Come si diventa ambasciatori del Papa?
«È una formazione limitata ai sacerdoti giovani, con un’esperienza pastorale di almeno tre anni. Sono selezionati dai loro vescovi e accolti dopo un’ulteriore selezione dalla Pontificia accademia ecclesiastica. Oltre a seguire i corsi interni, devono frequentare una delle pontificie università romane e concludere i loro studi con un triplice grado: dottorato in una disciplina ecclesiastica, che può essere Teologia, Filosofia, Diritto; una licenza in materie giuridiche; e un diploma di diritto diplomatico. In più, devono naturalmente studiare le lingue. Diciamo che ogni anno dall’Accademia escono dieci futuri diplomatici».
Una volta, sull’attribuzione delle cariche influiva il censo. E oggi?
«Oggi i sacerdoti delle nuove Chiese asiatiche, africane e latinoamericane hanno reso il corpo diplomatico, che non arriva a 300 persone, molto più eterogeneo. Ma già nel 1969 Paolo VI, come conclusione del Concilio, fece un documento, in realtà non molto noto, dove si afferma che lo staff della diplomazia deve essere universale e provenire da tutte le diocesi».
Non era stato nunzio anche Giovanni XXIII, l’artefice del Concilio?
«Sì, a Parigi, ma prima era delegato apostolico a Istanbul. Racconta nel suo Diario dell’anima come fu catapultato a Parigi: la nunziatura era vacante perché De Gaulle aveva allontanato monsignor Valeri, compromesso con il regime di Vichy, e bisognava assolutamente che il decano diplomatico, ruolo attribuito – nei Paesi di tradizione cattolica – al nunzio apostolico, porgesse gli auguri dell’anno nuovo a De Gaulle.
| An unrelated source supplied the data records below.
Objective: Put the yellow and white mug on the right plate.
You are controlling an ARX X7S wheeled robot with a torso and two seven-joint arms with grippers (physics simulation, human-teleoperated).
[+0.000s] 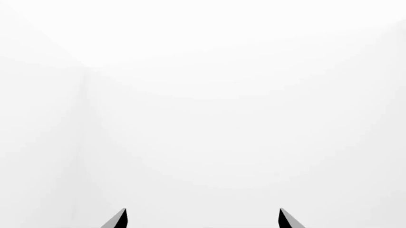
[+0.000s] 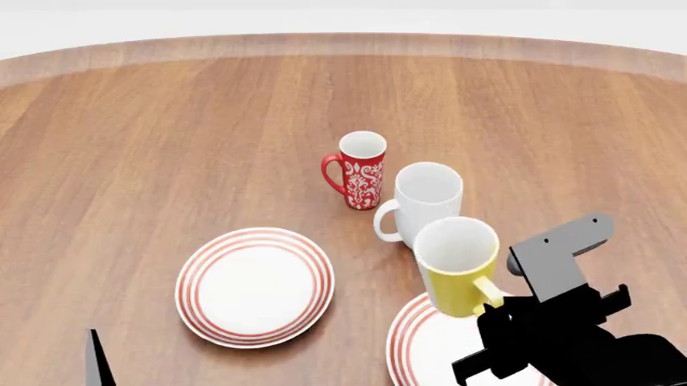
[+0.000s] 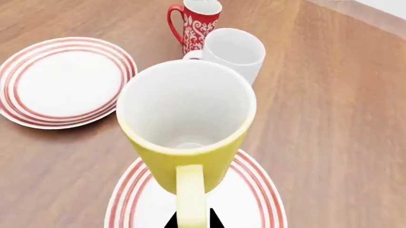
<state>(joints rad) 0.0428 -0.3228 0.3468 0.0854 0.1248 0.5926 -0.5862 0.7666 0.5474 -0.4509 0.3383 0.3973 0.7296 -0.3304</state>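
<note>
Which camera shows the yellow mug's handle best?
Right wrist view: the handle faces the lens, between the right claw's tips. Head view shows it small, partly hidden by the arm. Left wrist view shows only blank white.

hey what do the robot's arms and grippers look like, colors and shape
The right gripper and its arm are blocky matte black, with an angular grey bracket piece on top. Its fingertips are thin black wedges. The left gripper shows only two pointed black tips. No cables or markings are visible.
</note>
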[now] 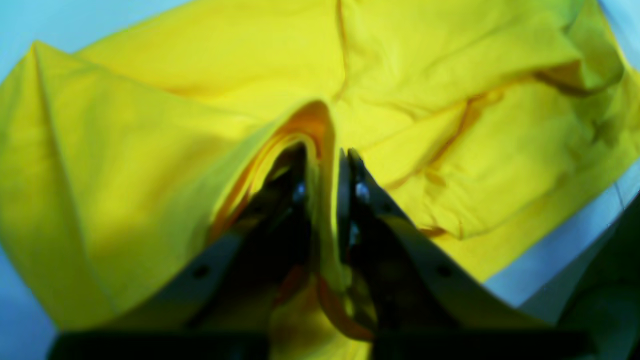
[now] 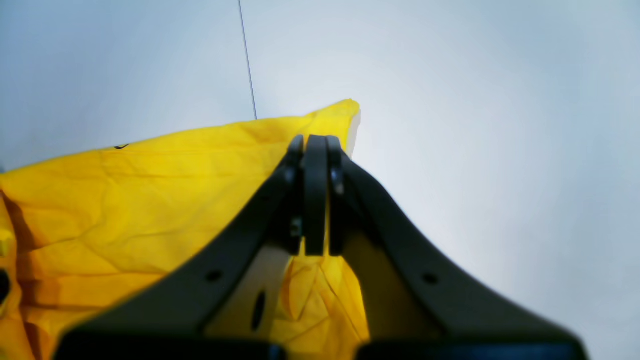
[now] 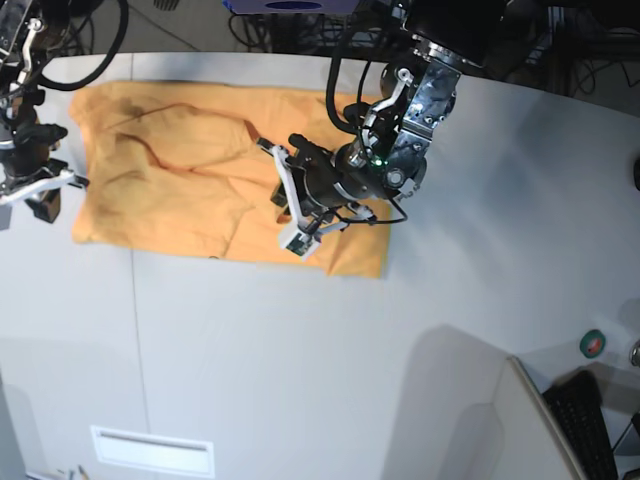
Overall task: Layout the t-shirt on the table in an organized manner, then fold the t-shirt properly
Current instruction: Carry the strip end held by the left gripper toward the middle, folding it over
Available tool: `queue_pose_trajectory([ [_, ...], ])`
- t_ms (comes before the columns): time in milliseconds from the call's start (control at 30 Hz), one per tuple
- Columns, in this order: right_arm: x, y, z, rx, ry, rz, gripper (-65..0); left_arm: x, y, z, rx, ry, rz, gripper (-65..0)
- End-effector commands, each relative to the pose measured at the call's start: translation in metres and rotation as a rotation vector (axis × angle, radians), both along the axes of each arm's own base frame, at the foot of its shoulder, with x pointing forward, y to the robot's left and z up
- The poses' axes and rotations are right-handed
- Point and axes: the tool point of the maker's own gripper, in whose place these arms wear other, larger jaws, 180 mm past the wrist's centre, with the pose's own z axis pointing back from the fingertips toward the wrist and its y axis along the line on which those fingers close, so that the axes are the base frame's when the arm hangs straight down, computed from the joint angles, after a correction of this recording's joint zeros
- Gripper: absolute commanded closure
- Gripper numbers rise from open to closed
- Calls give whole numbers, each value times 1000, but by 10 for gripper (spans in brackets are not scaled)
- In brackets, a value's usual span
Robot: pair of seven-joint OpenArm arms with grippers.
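The soft orange-yellow cotton t-shirt (image 3: 200, 180) is lying spread across the far part of the smooth matte white-grey table (image 3: 300, 370), mostly flattened but wrinkled, and both arms are working on it from opposite ends.

The left gripper (image 1: 327, 165) is pinching a raised ridge of the yellow fabric: in the left wrist view a thin fold is running up between its 2 dark fingers (image 1: 360, 200), which are pressed nearly together on it. Cloth is tenting up around the tips and falling away in creases on both sides of them, so this arm appears to be lifting a handful near the shirt's middle-right portion, probably to drag or smooth that section outward.

The right gripper (image 2: 315, 150) is showing its 2 fingers pressed fully together, with a corner of the shirt just beyond and to the left of the tips. From this view it looks as if the corner is caught between them, though the contact point itself is hidden by the fingers; holding that corner would anchor the shirt while the other arm pulls. The thin dark seam line (image 2: 247, 60) of the tabletop is running away ahead of this gripper.

Judging from the remaining wrinkles and the unfolded outline, the work is at the laying-out stage, with folding not yet begun.
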Motion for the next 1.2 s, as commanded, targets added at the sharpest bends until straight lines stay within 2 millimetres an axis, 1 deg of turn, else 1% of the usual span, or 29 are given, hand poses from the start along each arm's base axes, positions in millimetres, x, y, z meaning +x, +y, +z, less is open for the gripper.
queue_pose_trajectory([
  [0, 7, -5, 13, -15, -47, -2, 0, 7, -13, 14, -48, -35, -11, 0],
  [167, 7, -5, 13, -15, -47, -2, 0, 7, -22, 16, -64, -34, -12, 0],
  [800, 7, -5, 13, -15, -47, -2, 0, 7, -22, 16, -66, -34, -12, 0],
  [833, 7, -5, 13, -15, -47, -2, 0, 7, -22, 16, -66, -34, -12, -23],
  [933, 7, -5, 13, -15, -47, -2, 0, 7, -22, 16, -66, -34, -12, -183],
  [1000, 7, -5, 13, -15, -47, -2, 0, 5, -24, 16, -65, -32, -19, -275],
  [1067, 7, -5, 13, -15, -47, -2, 0, -1, -31, 12, -59, -20, -53, -342],
  [1100, 7, -5, 13, -15, -47, -2, 0, 0, -36, 12, -54, -24, -75, -372],
  [1167, 7, -5, 13, -15, -48, -2, 0, -6, -46, 2, -30, -2, -127, -415],
])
Era il 1945».
Fino all’Unità d’Italia un nunzio rappresenta anche degli interessi temporali, com’è cambiata la sua missione?
«Anche prima, la Santa Sede aveva un approccio multilaterale. Al Congresso di Vienna il Cardinal Consalvi non negozia il territorio degli Stati Pontifici, ma il valore della sede apostolica. In tutti i tempi, la finalità non era governare i confini, ma la missione della Chiesa nel mondo».
Negli anni bui del papato non andava proprio così.
«Certo. Ma anche dopo la presa di Roma la Santa Sede mantiene relazioni diplomatiche, non con l’Italia, ma con oltre una trentina di Paesi; e all’epoca gli Stati erano meno di 50. È un periodo di grande attività, si concludono 24 accordi e mediazioni internazionali. Leone XIII negozia nel contenzioso tra Spagna e Germania sulle Isole Caroline. E nel 1899 alla prima Conferenza di pace dell’Aja a cui il Vaticano non partecipa – perché è ancora aperta la questione romana e l’Italia dice o noi o loro – sempre Leone XIII scrive alla regina Guglielmina auspicando la nascita di una corte internazionale che risolva pacificamente i conflitti».
Venendo a tempi più recenti, a Wojtyla schierato a Est e a Bergoglio sul Sudamerica, cos’altro è cambiato?
«Ogni papa dà un’ impronta alla diplomazia, che segue sempre una linea: per lo Stato è la ragion di Stato e per la Chiesa ragion di Chiesa. E la ragion di Chiesa si sposta. Ridurre l’attività di Francesco al Sudamerica, dopo i viaggi in Corea e nelle Filippine, è limitante. La sua è una geopolitica molto più alla mano, grazie a internet, alle notizie in tempo reale, alla sensazione di vivere in un modo aperto. Questa sua idea del mondo aperto, che va dalle periferie al centro».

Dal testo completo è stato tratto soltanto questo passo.